TESK_API_TASKMASTER_ENVIRONMENT_* Variables passed through to taskmaster as environment variables (the prefix TESK_API_TASKMASTER_ENVIRONMENT_ is stripped, so when you define TESK_API_TASKMASTER_ENVIRONMENT_XXX, the taskmaster will get XXX). Of those currently implemented in taskmaster: TRANSFER_PVC_NAME, HOST_BASE_PATH, CONTAINER_BASE_PATH have been used to implement TESK using shared filesystem instead of FTP to exchange inputs and outputs. EXECUTOR_BACKOFF_LIMIT and FILER_BACKOFF_LIMIT decide how many times executor/filer jobs will retry pods on error.
TESK_API_TASKMASTER_EXECUTOR_SECRET_NAME A name of a secret that (if variable not empty) will be mounted to each executor as a volume. The secret can contain multiple files.
TESK_API_TASKMASTER_EXECUTOR_SECRET_MOUNT_PATH A path, where a secret named TESK_API_TASKMASTER_EXECUTOR_SECRET_NAME will be mounted. Defaults to /secret.
SPRING_PROFILES_ACTIVE (default) noauth - authN/Z switched off. auth - authN/Z switched on.
TESK_API_AUTHORISATION_* A set of env variables configuring authorisation using Elixir group membership
TESK_API_SWAGGER_OAUTH_* A set of env variables configuring OAuth2/OIDC client built in Swagger UI

Generating new API version stub

The current version of TES specification (v1.0) is linked as a submodule.
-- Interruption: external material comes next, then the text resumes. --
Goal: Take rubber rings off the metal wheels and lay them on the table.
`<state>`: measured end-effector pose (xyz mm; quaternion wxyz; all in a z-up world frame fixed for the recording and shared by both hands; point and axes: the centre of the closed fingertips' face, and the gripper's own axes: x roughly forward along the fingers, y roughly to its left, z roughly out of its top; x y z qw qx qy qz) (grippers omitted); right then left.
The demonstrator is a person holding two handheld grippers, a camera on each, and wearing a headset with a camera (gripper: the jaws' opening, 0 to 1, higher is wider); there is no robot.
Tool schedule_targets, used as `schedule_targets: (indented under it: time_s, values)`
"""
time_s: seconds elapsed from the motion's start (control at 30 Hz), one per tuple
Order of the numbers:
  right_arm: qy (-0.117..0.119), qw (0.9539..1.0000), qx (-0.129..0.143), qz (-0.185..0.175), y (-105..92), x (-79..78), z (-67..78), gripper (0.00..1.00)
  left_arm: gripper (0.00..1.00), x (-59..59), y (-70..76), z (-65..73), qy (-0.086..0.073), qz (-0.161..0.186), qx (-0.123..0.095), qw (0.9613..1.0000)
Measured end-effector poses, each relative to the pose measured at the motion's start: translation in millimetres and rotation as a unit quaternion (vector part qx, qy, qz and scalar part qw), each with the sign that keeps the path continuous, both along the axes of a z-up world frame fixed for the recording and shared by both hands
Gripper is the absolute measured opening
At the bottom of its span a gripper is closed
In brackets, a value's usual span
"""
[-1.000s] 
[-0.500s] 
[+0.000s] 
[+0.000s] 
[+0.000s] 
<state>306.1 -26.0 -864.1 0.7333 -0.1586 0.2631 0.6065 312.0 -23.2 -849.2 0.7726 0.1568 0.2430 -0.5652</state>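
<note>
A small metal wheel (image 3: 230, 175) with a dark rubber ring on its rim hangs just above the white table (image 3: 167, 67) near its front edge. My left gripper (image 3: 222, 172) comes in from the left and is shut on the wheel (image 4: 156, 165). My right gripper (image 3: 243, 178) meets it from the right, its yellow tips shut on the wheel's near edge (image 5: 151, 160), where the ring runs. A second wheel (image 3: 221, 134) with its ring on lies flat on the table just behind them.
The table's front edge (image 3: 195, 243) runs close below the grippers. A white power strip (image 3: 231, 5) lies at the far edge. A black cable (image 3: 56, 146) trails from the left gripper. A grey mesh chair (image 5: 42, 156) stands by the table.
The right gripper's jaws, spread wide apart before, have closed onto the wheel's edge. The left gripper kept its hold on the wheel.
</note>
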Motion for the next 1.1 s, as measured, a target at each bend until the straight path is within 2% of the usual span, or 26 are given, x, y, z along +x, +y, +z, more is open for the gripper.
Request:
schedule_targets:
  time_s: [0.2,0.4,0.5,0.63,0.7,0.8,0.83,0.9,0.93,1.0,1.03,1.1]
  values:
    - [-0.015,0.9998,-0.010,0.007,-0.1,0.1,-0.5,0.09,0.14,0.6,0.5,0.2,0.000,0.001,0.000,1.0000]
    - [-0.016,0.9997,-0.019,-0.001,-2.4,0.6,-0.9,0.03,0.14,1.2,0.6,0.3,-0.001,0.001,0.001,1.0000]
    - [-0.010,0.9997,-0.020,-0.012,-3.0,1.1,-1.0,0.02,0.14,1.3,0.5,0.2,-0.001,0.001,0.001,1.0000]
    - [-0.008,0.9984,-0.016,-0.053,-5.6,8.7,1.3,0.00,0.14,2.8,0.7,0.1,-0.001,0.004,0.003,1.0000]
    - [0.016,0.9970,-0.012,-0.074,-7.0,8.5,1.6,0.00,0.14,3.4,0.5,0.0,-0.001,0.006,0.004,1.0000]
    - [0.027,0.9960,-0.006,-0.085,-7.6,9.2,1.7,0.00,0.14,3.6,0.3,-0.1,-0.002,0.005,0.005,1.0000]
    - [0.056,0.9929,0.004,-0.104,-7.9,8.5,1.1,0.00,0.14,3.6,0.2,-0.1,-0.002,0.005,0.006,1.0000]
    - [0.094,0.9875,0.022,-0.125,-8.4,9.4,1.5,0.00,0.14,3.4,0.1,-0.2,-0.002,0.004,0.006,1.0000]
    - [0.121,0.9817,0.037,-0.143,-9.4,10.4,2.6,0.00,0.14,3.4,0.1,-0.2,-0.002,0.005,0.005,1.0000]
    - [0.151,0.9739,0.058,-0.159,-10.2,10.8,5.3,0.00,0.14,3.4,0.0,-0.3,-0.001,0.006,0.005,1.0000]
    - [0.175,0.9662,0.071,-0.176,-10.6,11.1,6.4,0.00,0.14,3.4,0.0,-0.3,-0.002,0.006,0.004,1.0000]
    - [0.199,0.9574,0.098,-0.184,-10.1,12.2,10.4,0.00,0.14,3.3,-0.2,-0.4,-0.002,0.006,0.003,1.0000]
In case of the specification upgrade, the submodule needs to be updated. Then you need to run

mvn clean generate-sources -P generate-swagger

That will generate new versions of model and API stub files. The project model objects contains additional Bean Validation annotations than those derived from the spec, and those need to be manually restored in auto-generated code. Currently, the manual reconciliation of changes is always necessary after model regeneration.